Although President Donald J. Trump fired former FBI director James Comey this week, Obama should have sacked him last July. Comey’s behavior in the E-mailgate investigation suggests either staggering incompetence or a clumsy effort to whitewash Hillary Clinton’s crimes.
• During Hillary Clinton’s July 2 interrogation at FBI headquarters, she was not under oath. How could the FBI possibly reach “the last step of a year-long investigation” — as Comey described it at a July 7 House Government Oversight Committee hearing — with the focus of that probe answering questions without a potential perjury conviction hanging over her head? Especially given Hillary’s peanut-allergy-like aversion to the truth, not swearing her in confirmed either the FBI’s grotesque ineptness or a deliberate loophole through which Hillary could slither away.
Clinton’s defenders say that, had she lied, she still could have been prosecuted for making false statements to federal officials. If so, why bother to put any American under oath?
Making Hillary raise her right hand and swear to tell the truth, the whole truth, and nothing but the truth, so help her God, would have reminded her of her solemn duty to come clean. This also would have exposed her to possible prosecution under both the perjury and false-statements statutes. But Team Comey could not be bothered with any of this. Perhaps they couldn’t handle the truth.
• Former State Department chief of staff Cheryl Mills participated in this session as one of Hillary’s nine attorneys, even though she is deeply implicated in many of Hillary’s misdeeds. Thus, a potential witness or even co-conspirator in Hillary’s possible prosecution offered legal aid as the FBI quizzed her. None of Comey’s people considered this a problem?
• Comey steered clear of Hillary’s three-and-a-half hour interview. Given the unusual and enormous stakes, he should have faced her or, at least, supervised nearby. From an adjacent room, he could have offered guidance, monitored Hillary for inconsistencies, and instructed his staffers to ask pointed follow-up questions.

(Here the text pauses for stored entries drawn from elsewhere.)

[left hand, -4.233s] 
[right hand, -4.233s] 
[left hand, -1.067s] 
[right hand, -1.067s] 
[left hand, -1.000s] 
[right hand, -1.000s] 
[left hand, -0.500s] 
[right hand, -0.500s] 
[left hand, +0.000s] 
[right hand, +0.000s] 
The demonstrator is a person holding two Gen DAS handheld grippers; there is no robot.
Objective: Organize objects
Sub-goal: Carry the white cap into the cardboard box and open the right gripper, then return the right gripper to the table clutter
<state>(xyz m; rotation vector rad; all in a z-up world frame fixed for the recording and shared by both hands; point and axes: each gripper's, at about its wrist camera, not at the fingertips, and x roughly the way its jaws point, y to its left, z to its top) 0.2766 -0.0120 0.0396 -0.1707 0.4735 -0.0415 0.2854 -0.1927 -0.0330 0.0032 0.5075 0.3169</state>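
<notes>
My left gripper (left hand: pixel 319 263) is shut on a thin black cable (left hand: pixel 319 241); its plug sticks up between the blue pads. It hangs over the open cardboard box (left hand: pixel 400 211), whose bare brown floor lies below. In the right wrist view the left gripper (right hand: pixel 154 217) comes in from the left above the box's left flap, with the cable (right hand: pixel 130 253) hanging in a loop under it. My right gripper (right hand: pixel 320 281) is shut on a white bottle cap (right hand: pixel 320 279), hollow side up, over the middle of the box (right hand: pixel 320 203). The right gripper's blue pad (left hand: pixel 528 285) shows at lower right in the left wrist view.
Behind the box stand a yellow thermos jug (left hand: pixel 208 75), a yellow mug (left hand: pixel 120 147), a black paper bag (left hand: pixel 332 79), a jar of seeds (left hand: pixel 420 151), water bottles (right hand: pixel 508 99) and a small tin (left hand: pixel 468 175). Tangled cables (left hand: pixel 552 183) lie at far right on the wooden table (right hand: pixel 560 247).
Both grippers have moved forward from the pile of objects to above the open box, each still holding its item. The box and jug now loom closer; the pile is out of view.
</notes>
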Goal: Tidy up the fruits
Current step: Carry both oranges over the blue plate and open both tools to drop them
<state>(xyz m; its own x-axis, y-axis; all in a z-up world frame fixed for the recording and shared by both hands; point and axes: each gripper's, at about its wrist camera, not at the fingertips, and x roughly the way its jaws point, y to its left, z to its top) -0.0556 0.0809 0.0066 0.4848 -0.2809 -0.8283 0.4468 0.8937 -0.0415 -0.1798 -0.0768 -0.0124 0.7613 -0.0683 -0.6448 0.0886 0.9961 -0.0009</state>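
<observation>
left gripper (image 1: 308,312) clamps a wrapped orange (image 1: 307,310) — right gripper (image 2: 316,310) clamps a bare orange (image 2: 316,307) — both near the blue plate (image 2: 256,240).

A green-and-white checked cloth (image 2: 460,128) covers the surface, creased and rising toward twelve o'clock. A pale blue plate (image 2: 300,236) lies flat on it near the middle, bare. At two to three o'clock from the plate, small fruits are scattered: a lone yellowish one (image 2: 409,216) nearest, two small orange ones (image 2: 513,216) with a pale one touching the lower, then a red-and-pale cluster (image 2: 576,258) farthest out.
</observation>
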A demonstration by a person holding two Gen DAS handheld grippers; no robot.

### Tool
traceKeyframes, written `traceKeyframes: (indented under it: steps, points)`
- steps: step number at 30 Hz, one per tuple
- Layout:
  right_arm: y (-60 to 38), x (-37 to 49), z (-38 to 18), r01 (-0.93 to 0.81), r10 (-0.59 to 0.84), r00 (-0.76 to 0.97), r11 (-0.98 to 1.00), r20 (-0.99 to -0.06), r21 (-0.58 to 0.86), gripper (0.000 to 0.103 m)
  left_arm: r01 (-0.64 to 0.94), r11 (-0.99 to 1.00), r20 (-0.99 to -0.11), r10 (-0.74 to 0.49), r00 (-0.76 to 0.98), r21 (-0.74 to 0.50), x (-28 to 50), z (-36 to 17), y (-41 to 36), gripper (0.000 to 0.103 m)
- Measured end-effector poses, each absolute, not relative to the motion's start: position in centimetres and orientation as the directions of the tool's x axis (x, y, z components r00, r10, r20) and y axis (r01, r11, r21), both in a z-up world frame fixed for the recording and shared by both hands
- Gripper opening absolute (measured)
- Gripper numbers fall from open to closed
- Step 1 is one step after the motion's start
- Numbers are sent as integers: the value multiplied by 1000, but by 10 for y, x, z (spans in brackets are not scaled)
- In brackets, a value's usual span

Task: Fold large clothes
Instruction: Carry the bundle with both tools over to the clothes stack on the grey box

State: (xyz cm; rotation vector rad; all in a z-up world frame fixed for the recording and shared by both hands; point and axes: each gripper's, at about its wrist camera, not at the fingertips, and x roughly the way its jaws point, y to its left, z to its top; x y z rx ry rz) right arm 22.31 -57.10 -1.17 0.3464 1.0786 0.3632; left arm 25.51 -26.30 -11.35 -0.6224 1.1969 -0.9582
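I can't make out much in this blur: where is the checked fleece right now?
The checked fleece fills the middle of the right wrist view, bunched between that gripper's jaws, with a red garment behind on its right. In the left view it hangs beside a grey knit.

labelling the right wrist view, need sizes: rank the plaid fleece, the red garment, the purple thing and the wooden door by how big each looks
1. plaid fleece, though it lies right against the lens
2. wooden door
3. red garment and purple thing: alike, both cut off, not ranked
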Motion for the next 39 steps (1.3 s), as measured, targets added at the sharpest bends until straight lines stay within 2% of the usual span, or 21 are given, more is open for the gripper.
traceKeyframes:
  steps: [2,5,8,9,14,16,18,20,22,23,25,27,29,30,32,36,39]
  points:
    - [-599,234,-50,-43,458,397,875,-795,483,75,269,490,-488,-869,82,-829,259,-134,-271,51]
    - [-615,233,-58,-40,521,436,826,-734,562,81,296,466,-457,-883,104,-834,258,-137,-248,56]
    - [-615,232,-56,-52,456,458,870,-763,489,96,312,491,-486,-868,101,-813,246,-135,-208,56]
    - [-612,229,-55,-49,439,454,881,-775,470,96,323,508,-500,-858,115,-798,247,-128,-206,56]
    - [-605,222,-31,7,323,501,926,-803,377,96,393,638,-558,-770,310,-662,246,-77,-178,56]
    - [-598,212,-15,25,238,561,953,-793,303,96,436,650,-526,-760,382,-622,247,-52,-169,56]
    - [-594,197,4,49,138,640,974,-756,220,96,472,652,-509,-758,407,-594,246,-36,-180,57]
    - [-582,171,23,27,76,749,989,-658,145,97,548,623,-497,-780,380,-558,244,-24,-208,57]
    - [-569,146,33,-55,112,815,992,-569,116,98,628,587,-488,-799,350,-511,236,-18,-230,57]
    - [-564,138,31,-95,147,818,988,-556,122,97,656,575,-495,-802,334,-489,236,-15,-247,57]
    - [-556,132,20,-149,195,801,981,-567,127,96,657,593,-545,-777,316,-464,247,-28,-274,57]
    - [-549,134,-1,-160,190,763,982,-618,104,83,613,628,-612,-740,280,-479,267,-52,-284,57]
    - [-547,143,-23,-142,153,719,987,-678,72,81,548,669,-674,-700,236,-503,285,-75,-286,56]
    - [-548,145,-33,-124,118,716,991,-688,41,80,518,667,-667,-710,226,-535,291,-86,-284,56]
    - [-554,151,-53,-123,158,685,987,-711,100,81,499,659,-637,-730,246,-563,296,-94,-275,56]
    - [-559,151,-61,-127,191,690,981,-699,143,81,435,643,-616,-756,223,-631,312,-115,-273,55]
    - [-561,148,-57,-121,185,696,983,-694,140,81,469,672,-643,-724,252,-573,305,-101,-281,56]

• Hillary’s maid, Marina Santos, had regular access to Hillary’s classified documents, via secured communications equipment in her Washington, D.C., mansion. Santos reportedly printed records for the former secretary of state to read at home, apparently including Obama’s Presidential Daily Brief. Regardless, Paul Sperry reported in the New York Post, “It also appears the FBI did not formally interview Santos as a key witness in its investigation.” How could Comey possibly have let Santos go uninterrogated?
• The FBI agreed to destroy the laptops of Cheryl Mills and Clinton campaign aide Heather Samuels. This extraordinary promise was part of Mills’ and Samuels’ immunity deals.
However, veteran Washington attorney Joseph DiGenova told Sirius XM host David Webb that FBI agents refused to destroy these computers, in hopes that congressional investigators would subpoena them. DiGenova said in October that when he learned that these laptops still existed, “I could not believe that the Republicans had not gotten their hands on them even yet.”
Wherever the laptops of these top Clinton henchwomen are today, why on Earth would the FBI even agree to junk evidence in this case — be it damning or exculpatory? If any of the judges involved in this case asked for those laptops, what did the FBI expect to say? “Sorry, your honor. We planned to throw them into a furnace.”